DATA PROVIDED →
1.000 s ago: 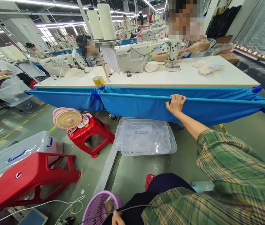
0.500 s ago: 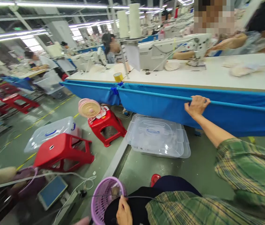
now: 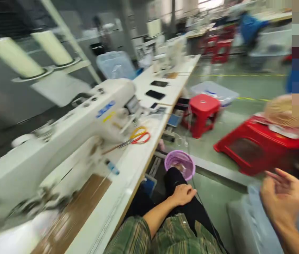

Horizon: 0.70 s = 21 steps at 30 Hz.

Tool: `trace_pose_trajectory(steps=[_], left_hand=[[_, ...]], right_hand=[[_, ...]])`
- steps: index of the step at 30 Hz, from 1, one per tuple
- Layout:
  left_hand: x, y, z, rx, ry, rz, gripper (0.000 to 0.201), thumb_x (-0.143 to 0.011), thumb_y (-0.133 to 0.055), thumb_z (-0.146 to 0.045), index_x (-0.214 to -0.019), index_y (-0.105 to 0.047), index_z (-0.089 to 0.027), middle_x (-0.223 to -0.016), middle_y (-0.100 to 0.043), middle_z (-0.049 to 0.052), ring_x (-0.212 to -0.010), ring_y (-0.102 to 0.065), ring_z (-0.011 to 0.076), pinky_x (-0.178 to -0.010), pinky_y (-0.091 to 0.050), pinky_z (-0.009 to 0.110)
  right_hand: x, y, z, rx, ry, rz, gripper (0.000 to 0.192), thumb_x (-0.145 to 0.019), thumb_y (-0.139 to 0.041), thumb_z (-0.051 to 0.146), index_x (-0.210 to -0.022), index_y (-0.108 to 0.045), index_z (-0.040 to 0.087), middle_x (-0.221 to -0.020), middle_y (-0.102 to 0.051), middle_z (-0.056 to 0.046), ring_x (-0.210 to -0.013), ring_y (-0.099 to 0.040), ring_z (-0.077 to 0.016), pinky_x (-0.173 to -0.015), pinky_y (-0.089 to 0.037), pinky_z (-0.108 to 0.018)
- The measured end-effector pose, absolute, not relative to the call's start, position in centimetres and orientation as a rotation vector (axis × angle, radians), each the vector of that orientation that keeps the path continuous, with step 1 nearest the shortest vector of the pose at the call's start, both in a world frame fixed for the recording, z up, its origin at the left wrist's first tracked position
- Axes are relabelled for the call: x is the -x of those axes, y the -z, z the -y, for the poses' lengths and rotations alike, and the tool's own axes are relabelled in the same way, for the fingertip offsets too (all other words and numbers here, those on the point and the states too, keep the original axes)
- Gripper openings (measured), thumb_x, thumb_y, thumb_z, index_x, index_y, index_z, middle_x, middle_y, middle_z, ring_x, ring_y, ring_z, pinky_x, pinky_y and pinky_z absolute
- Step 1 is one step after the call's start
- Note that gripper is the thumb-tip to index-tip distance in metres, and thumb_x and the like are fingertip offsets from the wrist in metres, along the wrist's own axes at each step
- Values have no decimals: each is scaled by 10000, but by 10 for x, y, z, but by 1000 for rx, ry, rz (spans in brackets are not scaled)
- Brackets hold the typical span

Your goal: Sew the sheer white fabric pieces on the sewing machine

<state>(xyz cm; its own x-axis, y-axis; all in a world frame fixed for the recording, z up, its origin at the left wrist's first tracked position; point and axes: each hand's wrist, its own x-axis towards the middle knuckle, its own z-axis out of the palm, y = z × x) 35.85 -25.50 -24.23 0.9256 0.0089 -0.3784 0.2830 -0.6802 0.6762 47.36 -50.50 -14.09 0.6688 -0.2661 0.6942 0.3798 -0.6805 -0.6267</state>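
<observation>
My left hand (image 3: pixel 183 194) rests with its fingers laid over my dark-trousered thigh, holding nothing that I can see. On the right, my right hand (image 3: pixel 284 197) is raised above a translucent plastic box (image 3: pixel 242 222), its fingers loosely bent and apart, slightly blurred. Nothing shows in it. At my left stands a white sewing machine (image 3: pixel 86 123) on a white table (image 3: pixel 128 187). Scissors (image 3: pixel 136 137) with orange and red handles lie beside the machine, and a small blue item (image 3: pixel 112 167) lies closer to me.
A purple basket (image 3: pixel 168 164) stands on the floor by my knee. Red stools (image 3: pixel 203 111) are beyond it, one at the right bearing a round fan (image 3: pixel 279 109). Dark phones (image 3: pixel 155 94) lie farther along the table. Thread cones (image 3: pixel 14 56) stand above the machine.
My view has swung left, from the opposite bench to the sewing machine. My right hand has let go of the blue cloth trough's rail. My left hand still rests on my leg.
</observation>
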Motion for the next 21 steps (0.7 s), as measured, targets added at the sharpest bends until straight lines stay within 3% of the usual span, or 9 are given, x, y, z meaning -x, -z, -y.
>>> trace_pose_trajectory(steps=[1, 3, 7, 10, 14, 18, 21], left_hand=[[-356, 245, 251, -2248, 417, -215, 223, -904, -555, -383, -797, -624, -199, -830, -663, 25, -868, -625, 187, -797, -450, 274], [-347, 249, 241, -2182, 342, -235, 185, -868, -621, -383, -894, -636, -201, -857, -661, 19, -892, -620, 182, -854, -463, 286], [-315, 260, 221, -2082, 145, -312, 286, -829, -677, -346, -1063, -639, -185, -1050, -674, 67, -1040, -620, 206, -965, -471, 337], [-290, 268, 213, -2040, 14, -426, 231, -834, -662, -279, -1034, -668, -164, -1167, -664, 118, -1120, -618, 222, -1015, -465, 351], [-271, 271, 212, -2001, -79, -617, 124, -847, -603, -180, -922, -695, -146, -1041, -716, 118, -1028, -672, 222, -965, -505, 331], [-256, 252, 216, -1949, -145, -728, 142, -871, -590, -203, -959, -697, -175, -939, -727, 53, -905, -703, 195, -838, -546, 279], [-229, 213, 218, -1892, -174, -696, 220, -893, -609, -285, -1066, -682, -170, -1024, -719, 52, -930, -696, 188, -826, -539, 256]], right_hand=[[-485, 124, 460, 2095, 899, 390, 363, -735, -600, 191, -1082, -641, 288, -826, -651, -98, -850, -667, -343, -710, -544, -499], [-493, 93, 382, 1953, 784, 863, 271, -783, -610, 191, -1034, -642, 288, -909, -664, -105, -936, -641, -346, -809, -526, -533], [-472, 55, 277, 1605, 508, 1370, 209, -848, -574, 149, -1025, -643, 236, -961, -635, -100, -896, -627, -276, -773, -531, -457], [-442, 43, 223, 1388, 321, 1564, 197, -863, -545, 118, -983, -647, 235, -936, -626, -77, -878, -628, -235, -760, -530, -400], [-397, 39, 163, 1127, 49, 1786, 249, -873, -498, 102, -1009, -642, 253, -948, -625, -68, -880, -639, -215, -780, -534, -391], [-369, 54, 121, 1137, 94, 2011, 285, -903, -493, 188, -1146, -640, 215, -1170, -636, -135, -1109, -592, -314, -866, -508, -499], [-368, 70, 106, 1286, 225, 2167, 345, -927, -470, 288, -1213, -635, 184, -1211, -651, -154, -1101, -594, -376, -843, -493, -570]])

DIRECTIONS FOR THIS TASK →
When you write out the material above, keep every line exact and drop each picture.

ANSWER TO THE PROBLEM →
1.000 s ago: 
0.500 s ago: 
now: 

Horizon: 0.70 s = 21 steps at 30 Hz.

Tool: `trace_pose_trajectory(steps=[_], left_hand=[[_, ...]], right_hand=[[_, ...]])`
- steps: index of the step at 30 Hz, from 1, one per tuple
- Layout:
  left_hand: x, y, z, rx, ry, rz, gripper (0.000 to 0.201), thumb_x (-0.143 to 0.011), thumb_y (-0.133 to 0.055), thumb_z (-0.146 to 0.045), index_x (-0.214 to -0.019), index_y (-0.105 to 0.047), index_z (-0.089 to 0.027), middle_x (-0.223 to -0.016), middle_y (-0.100 to 0.043), middle_z (-0.049 to 0.052), ring_x (-0.212 to -0.010), ring_y (-0.102 to 0.065), ring_z (-0.011 to 0.076), pinky_x (-0.178 to -0.010), pinky_y (-0.091 to 0.050), pinky_z (-0.009 to 0.110)
  right_hand: x, y, z, rx, ry, rz, gripper (0.000 to 0.192), thumb_x (-0.145 to 0.019), thumb_y (-0.139 to 0.041), thumb_z (-0.051 to 0.146), index_x (-0.210 to -0.022), index_y (-0.108 to 0.045), index_z (-0.040 to 0.087), middle_x (-0.221 to -0.020), middle_y (-0.102 to 0.051), middle_z (-0.056 to 0.046), ring_x (-0.210 to -0.013), ring_y (-0.099 to 0.040), ring_z (-0.077 to 0.016), pinky_x (-0.173 to -0.015), pinky_y (-0.089 to 0.037), pinky_z (-0.108 to 0.018)
- The measured end-effector pose, absolute, not relative to the call's start, position in centimetres and orientation as a rotation vector (axis × angle, radians), each the vector of that orientation that keeps the path continuous, with step 1 nearest the shortest vector of the pose at the call's start, both in a world frame fixed for the recording, z up, its origin at the left wrist's first tracked position
- Axes are relabelled for the call: x is the -x of those axes, y the -z, z the -y, for the poses' lengths and rotations alike, and the tool's own axes are relabelled in the same way, for the fingertip offsets too (all other words and numbers here, those on the point and the states too, keep the original axes)
- Gripper openings (measured), thumb_x, thumb_y, thumb_z, index_x, index_y, index_z, middle_x, middle_y, middle_z, ring_x, ring_y, ring_z, pinky_x, pinky_y and pinky_z absolute
- Step 1 is one step after the call's start
- Note that gripper is the thumb-tip to index-tip distance in metres, and thumb_x and the like are fingertip offsets from the wrist in metres, along the wrist's own axes at each step
- Values have no decimals: each is scaled by 10000, but by 10 for x, y, z, but by 1000 for rx, ry, rz (spans in brackets are not scaled)
- Brackets hold the typical span

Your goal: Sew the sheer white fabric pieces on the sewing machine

<state>(xyz cm; its own x-axis, y-axis; all in a world frame fixed for the recording, z up, its origin at the left wrist's first tracked position; point and axes: each hand's wrist, its own x-axis towards the middle knuckle, its own z-axis out of the palm, y = z × x) 35.85 -25.50 -24.23 0.9256 0.0089 -0.3784 0.2830 -0.6802 0.6762 47.36 -50.50 -14.09 0.6688 -0.2661 0.6942 0.3798 -0.6805 -0.6267</state>
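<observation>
My left hand (image 3: pixel 183 194) rests with its fingers laid over my dark-trousered thigh, holding nothing that I can see. On the right, my right hand (image 3: pixel 284 197) is raised above a translucent plastic box (image 3: pixel 242 222), its fingers loosely bent and apart, slightly blurred. Nothing shows in it. At my left stands a white sewing machine (image 3: pixel 86 123) on a white table (image 3: pixel 128 187). Scissors (image 3: pixel 136 137) with orange and red handles lie beside the machine, and a small blue item (image 3: pixel 112 167) lies closer to me.
A purple basket (image 3: pixel 168 164) stands on the floor by my knee. Red stools (image 3: pixel 203 111) are beyond it, one at the right bearing a round fan (image 3: pixel 279 109). Dark phones (image 3: pixel 155 94) lie farther along the table. Thread cones (image 3: pixel 14 56) stand above the machine.
My view has swung left, from the opposite bench to the sewing machine. My right hand has let go of the blue cloth trough's rail. My left hand still rests on my leg.
</observation>
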Motion for the next 21 steps (0.7 s), as measured, targets added at the sharpest bends until straight lines stay within 3% of the usual span, or 9 are given, x, y, z meaning -x, -z, -y.
>>> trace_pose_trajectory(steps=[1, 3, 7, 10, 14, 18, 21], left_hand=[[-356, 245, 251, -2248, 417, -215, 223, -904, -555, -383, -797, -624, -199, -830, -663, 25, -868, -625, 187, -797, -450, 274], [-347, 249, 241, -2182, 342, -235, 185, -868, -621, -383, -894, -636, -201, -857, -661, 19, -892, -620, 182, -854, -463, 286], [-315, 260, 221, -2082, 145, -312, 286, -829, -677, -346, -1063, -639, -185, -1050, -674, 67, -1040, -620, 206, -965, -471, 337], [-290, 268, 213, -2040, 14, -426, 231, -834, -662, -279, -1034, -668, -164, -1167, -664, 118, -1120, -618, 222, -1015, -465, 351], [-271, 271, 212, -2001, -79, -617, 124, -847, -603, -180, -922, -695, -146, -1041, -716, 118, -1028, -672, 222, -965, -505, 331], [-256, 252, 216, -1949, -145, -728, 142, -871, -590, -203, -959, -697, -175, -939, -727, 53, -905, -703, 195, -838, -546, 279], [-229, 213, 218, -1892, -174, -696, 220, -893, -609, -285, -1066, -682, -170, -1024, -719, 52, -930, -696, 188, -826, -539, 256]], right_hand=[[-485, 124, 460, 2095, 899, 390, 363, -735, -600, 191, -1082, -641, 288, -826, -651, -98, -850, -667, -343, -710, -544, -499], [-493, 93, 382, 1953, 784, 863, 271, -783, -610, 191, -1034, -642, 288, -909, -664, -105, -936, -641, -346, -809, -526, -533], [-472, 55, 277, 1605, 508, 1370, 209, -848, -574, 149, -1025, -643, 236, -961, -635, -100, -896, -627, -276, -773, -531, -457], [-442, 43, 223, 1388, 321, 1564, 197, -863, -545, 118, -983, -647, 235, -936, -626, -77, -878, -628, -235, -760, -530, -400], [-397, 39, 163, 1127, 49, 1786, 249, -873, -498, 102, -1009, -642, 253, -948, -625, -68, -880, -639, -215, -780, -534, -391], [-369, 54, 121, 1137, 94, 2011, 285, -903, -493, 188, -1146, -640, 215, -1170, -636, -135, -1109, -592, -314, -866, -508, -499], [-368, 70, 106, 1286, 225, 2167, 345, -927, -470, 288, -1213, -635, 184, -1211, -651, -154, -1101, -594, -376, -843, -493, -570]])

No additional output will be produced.